Critic’s Notebook: Mixtapes Mix In the Marketing That Fuels the Hip-Hop Industry

Last week, when Johnny Cash topped the album charts with his posthumous CD, “American V: A Hundred Highways,” it was good news for his estate and bad news for record executives everywhere. Bad news, because the CD sold only 88,000 copies in its first week; that’s the lowest sales figure for a No. 1 album since SoundScan started keeping track in 1991. Put another way, Cash’s album would have to keep selling at that pace for half a year to tie the one-week sales record set by ’N Sync in 2000, near the end of the 1990’s CD boom.

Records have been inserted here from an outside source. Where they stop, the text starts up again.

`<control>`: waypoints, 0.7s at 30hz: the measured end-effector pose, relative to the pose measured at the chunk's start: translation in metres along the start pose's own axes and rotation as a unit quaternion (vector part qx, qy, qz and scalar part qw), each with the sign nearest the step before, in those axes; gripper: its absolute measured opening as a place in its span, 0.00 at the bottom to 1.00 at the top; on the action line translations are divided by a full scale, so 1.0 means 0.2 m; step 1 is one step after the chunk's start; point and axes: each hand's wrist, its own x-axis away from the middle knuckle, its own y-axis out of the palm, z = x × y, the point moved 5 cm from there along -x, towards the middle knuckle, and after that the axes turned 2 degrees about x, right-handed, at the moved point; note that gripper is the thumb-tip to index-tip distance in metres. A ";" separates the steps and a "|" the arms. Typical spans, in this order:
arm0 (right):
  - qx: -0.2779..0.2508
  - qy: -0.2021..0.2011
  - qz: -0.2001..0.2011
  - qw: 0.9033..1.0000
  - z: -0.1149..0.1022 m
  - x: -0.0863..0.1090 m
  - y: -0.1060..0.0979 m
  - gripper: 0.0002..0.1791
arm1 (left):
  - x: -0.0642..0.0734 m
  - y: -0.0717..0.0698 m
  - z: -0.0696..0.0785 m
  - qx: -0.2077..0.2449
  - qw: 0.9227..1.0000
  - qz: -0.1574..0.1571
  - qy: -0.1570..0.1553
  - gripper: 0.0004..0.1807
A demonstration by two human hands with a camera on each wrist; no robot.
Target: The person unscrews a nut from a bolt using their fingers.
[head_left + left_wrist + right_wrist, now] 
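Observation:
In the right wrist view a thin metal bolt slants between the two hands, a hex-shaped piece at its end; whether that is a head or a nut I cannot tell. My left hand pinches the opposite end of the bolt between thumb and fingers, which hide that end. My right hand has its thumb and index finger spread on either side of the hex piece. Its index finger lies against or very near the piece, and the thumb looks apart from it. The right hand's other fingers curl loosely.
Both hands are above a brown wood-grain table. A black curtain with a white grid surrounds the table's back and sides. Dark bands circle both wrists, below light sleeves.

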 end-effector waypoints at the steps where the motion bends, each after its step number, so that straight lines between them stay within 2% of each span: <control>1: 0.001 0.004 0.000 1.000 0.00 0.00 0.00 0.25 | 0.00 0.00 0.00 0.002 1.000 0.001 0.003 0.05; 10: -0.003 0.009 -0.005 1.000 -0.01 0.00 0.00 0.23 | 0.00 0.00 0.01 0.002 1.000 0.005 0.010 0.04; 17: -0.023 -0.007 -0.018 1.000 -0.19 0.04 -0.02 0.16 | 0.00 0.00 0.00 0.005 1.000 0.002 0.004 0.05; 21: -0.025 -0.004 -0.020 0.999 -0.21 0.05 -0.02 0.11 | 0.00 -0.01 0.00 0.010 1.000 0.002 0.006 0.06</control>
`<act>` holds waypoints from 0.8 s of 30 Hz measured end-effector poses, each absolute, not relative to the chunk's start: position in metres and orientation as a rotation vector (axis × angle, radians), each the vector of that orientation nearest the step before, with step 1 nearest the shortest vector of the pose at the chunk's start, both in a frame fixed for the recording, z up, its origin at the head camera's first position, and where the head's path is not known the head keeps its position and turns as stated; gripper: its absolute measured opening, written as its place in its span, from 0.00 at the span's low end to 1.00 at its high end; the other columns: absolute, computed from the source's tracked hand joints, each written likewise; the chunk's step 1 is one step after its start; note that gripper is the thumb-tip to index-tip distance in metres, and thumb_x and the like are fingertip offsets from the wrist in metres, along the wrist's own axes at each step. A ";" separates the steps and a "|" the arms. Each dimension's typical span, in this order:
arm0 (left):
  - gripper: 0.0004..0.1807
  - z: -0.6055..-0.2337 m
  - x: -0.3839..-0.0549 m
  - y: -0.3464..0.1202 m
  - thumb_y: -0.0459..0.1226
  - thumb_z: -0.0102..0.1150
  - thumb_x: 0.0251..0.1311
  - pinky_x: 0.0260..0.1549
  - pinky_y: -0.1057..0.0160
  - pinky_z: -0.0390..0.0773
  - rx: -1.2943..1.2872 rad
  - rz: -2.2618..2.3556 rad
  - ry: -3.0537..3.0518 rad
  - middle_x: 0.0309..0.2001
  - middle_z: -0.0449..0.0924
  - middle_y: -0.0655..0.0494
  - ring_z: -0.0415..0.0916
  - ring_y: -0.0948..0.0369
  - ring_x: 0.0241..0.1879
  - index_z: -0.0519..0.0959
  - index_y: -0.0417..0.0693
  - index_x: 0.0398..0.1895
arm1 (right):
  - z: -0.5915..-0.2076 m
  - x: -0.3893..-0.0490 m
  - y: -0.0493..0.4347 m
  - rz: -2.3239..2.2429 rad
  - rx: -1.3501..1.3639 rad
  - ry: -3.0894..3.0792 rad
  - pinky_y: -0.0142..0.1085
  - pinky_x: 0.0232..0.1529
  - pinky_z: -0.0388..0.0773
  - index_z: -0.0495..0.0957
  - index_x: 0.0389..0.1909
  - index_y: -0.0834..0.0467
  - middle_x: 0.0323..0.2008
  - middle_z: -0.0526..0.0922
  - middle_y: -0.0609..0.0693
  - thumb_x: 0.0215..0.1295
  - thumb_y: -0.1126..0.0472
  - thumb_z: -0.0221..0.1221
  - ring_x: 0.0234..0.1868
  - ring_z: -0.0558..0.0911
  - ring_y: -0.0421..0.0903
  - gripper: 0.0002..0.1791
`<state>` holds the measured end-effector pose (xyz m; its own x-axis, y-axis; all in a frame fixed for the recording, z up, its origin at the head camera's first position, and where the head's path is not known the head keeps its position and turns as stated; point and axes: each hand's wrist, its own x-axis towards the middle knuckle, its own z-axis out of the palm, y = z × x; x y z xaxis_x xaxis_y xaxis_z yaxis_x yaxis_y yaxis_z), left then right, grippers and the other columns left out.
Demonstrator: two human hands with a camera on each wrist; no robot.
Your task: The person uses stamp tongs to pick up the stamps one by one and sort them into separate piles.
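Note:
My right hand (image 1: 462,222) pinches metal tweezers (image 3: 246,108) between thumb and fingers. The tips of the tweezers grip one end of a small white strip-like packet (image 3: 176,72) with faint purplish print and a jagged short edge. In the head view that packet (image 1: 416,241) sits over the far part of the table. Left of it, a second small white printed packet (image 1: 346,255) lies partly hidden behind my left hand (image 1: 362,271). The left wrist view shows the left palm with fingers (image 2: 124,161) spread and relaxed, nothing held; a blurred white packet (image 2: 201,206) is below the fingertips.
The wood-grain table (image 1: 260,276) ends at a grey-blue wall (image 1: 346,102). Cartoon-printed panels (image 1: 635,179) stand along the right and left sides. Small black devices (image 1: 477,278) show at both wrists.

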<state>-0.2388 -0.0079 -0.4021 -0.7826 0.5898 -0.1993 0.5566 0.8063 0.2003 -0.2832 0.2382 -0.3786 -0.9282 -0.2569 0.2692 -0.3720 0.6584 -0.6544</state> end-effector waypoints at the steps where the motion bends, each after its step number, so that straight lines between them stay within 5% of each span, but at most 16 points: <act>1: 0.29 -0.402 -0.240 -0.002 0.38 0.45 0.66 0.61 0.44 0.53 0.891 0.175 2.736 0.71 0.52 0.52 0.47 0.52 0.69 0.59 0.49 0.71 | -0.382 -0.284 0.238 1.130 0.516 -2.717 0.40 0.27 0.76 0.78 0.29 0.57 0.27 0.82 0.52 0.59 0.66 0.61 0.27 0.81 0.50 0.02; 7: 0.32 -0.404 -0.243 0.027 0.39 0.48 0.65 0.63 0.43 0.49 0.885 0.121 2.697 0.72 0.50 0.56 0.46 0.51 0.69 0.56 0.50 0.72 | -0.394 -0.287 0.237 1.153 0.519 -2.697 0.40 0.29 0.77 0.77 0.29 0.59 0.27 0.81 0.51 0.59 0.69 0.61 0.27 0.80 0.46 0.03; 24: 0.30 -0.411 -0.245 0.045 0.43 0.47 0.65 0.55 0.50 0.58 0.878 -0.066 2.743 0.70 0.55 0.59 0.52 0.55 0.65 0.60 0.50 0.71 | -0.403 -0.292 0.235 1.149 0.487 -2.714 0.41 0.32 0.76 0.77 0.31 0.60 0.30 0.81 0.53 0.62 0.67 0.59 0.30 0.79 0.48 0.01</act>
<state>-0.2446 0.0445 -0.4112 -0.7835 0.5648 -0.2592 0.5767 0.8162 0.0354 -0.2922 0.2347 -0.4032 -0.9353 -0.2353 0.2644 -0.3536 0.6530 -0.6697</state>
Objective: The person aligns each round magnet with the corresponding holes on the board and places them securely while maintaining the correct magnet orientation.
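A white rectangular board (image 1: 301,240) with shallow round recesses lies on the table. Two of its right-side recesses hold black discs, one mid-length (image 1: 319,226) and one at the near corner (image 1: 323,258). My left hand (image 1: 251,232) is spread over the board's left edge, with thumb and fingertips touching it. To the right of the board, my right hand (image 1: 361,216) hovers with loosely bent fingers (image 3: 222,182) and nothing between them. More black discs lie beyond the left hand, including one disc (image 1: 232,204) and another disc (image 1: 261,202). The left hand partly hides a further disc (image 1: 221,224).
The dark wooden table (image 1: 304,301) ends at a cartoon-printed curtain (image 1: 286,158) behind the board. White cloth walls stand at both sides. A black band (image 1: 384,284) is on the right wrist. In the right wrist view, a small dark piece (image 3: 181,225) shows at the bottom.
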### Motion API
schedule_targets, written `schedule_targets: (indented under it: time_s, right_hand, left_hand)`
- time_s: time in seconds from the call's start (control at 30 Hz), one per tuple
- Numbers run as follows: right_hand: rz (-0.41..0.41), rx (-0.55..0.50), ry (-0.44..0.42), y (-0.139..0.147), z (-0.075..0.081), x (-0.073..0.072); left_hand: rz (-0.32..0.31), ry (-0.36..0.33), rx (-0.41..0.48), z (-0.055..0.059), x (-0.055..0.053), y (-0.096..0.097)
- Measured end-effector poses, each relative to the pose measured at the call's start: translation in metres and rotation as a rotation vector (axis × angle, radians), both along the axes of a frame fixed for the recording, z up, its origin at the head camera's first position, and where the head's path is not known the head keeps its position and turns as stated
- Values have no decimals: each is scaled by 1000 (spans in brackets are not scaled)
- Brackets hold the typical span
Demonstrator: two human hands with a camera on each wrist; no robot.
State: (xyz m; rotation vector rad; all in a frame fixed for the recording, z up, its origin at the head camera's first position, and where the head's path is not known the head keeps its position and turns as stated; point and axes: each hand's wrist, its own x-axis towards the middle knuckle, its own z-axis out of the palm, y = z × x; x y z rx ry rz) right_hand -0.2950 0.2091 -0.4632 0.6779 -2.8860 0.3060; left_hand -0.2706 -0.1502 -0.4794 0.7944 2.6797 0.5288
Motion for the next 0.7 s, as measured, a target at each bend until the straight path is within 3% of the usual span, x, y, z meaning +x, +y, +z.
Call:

But there is at least one CD market that still looks healthier than ever. Only one problem: that market doesn’t officially exist.

Mixtapes — unlicensed collections of new and unreleased hip-hop tracks, invariably distributed on CD’s, despite the name — continue to be an essential part of the hip-hop industry. These days they often seem less like shady contraband, circulated by samizdat, and more like vital extensions of slick marketing campaigns.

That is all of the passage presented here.